● **What you need to do**
Keep to one stretch of the data below, the lines from the one with "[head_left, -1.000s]" up to and including the one with "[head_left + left", and return that stretch exactly.

● **Data excerpts**
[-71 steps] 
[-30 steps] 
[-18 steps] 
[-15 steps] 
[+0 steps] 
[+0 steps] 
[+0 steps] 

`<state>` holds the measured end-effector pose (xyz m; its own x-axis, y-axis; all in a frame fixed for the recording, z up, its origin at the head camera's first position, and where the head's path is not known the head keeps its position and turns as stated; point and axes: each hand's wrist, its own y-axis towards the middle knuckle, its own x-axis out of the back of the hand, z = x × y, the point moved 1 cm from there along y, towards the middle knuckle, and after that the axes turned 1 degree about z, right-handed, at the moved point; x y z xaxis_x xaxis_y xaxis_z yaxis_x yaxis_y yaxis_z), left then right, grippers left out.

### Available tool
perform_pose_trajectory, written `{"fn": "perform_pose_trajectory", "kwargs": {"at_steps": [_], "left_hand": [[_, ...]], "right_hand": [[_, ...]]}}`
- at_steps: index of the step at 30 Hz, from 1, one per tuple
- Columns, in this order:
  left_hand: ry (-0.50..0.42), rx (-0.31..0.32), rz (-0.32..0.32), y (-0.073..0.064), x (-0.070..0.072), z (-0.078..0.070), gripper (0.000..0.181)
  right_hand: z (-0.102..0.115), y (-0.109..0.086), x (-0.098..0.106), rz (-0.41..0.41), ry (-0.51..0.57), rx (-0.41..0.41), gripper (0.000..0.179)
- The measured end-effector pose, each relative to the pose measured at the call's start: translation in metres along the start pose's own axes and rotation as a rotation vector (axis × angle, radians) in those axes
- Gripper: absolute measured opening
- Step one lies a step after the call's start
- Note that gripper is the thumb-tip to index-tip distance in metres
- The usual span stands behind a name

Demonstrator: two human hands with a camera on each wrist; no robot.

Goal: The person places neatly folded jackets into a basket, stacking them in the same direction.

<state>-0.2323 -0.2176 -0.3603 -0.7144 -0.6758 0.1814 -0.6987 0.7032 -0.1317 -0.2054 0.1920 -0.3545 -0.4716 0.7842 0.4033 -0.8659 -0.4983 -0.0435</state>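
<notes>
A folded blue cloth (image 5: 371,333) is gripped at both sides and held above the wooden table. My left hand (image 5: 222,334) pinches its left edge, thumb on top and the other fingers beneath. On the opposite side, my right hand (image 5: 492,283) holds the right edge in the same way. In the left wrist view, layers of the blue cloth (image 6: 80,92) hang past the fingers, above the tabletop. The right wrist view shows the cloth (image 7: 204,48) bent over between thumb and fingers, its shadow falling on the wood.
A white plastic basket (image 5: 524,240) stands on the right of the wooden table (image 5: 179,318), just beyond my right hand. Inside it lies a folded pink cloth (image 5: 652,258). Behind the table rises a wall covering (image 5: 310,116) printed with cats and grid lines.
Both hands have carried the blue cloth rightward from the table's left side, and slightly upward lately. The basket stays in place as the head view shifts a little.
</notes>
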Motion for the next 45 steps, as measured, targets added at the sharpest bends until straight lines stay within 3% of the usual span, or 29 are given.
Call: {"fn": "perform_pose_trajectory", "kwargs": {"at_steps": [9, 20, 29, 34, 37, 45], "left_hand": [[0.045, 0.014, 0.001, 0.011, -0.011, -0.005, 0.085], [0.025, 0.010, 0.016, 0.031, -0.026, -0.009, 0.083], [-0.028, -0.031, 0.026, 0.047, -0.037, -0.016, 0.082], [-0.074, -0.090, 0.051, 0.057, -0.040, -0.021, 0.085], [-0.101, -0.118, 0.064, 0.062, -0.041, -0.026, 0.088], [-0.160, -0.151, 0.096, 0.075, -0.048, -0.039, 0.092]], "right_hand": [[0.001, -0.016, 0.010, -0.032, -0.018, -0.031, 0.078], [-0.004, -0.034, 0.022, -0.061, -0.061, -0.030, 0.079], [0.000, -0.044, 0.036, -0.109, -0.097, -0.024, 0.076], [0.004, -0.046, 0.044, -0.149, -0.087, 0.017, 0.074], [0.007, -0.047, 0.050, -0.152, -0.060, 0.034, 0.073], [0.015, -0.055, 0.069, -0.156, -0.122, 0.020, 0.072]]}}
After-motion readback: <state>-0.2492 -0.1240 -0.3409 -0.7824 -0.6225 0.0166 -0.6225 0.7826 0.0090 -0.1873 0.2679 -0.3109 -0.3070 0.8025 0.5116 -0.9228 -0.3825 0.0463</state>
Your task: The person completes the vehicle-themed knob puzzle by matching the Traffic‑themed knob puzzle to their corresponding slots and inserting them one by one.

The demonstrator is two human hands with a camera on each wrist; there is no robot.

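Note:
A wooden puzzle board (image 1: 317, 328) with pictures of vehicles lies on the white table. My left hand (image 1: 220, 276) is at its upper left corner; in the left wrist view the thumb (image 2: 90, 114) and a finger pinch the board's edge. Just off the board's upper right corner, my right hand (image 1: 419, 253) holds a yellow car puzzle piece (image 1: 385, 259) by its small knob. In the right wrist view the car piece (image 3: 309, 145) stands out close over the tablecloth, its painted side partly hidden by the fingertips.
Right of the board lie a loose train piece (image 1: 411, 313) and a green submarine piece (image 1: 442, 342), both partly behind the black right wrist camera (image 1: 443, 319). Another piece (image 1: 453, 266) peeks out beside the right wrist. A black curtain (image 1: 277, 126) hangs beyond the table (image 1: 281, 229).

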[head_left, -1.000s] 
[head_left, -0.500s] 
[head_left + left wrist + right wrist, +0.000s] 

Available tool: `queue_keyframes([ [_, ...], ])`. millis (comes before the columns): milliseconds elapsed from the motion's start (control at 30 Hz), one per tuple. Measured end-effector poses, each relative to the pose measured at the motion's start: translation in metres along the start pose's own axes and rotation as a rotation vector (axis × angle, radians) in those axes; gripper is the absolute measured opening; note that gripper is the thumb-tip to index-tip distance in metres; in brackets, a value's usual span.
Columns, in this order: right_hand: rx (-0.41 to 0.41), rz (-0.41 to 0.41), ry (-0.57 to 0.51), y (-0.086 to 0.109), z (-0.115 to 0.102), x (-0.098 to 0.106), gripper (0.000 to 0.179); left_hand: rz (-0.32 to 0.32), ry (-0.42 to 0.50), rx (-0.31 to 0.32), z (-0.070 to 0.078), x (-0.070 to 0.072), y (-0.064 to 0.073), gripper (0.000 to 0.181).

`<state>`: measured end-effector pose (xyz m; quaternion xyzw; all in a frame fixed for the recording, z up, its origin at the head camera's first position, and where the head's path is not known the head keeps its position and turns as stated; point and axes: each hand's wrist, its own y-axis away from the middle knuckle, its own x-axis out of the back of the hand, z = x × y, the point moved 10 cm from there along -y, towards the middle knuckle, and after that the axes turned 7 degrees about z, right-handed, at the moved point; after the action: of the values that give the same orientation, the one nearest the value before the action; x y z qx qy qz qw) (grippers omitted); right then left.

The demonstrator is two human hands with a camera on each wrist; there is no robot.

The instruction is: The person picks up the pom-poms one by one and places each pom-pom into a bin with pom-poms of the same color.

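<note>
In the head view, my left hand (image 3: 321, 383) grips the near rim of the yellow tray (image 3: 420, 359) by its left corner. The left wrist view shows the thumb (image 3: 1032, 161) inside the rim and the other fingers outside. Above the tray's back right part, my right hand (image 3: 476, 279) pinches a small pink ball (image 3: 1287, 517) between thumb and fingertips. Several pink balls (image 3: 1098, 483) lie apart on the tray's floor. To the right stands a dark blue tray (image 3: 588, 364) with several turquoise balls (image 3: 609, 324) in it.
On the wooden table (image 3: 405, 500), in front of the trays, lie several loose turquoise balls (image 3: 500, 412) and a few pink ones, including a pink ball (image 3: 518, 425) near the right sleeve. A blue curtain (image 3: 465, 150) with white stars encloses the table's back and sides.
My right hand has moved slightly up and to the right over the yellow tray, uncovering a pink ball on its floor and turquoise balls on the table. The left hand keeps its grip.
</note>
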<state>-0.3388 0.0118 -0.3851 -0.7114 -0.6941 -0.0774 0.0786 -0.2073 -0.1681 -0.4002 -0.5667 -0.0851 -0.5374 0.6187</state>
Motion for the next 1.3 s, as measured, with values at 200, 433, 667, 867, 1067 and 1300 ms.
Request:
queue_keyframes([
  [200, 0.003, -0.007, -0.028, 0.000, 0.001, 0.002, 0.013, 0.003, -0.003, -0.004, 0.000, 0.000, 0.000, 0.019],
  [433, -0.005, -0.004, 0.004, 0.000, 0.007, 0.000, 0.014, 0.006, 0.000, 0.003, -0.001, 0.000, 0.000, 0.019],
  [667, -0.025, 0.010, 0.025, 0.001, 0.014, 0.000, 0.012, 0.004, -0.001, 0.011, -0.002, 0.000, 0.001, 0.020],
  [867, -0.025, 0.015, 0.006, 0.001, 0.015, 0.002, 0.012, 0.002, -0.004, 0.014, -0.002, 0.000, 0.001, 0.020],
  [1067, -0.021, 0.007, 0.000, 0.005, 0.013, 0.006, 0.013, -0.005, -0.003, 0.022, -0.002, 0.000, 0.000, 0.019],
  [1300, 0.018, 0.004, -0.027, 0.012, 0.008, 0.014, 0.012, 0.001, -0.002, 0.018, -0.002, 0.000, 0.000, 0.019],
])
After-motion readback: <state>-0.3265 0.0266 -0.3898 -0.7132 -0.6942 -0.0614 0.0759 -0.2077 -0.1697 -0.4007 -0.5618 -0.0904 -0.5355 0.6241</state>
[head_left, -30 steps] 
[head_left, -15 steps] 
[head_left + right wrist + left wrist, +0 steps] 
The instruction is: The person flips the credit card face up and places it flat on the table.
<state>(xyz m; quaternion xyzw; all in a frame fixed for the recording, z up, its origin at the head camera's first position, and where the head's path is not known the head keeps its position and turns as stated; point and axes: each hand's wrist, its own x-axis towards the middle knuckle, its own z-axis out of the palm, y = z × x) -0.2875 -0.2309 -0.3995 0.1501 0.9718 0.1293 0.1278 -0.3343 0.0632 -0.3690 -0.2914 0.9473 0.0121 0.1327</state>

● **Answer box**
[head_left, -1.000s] 
[head_left, -0.500s] 
[head_left + left wrist + right wrist, +0.000s] 

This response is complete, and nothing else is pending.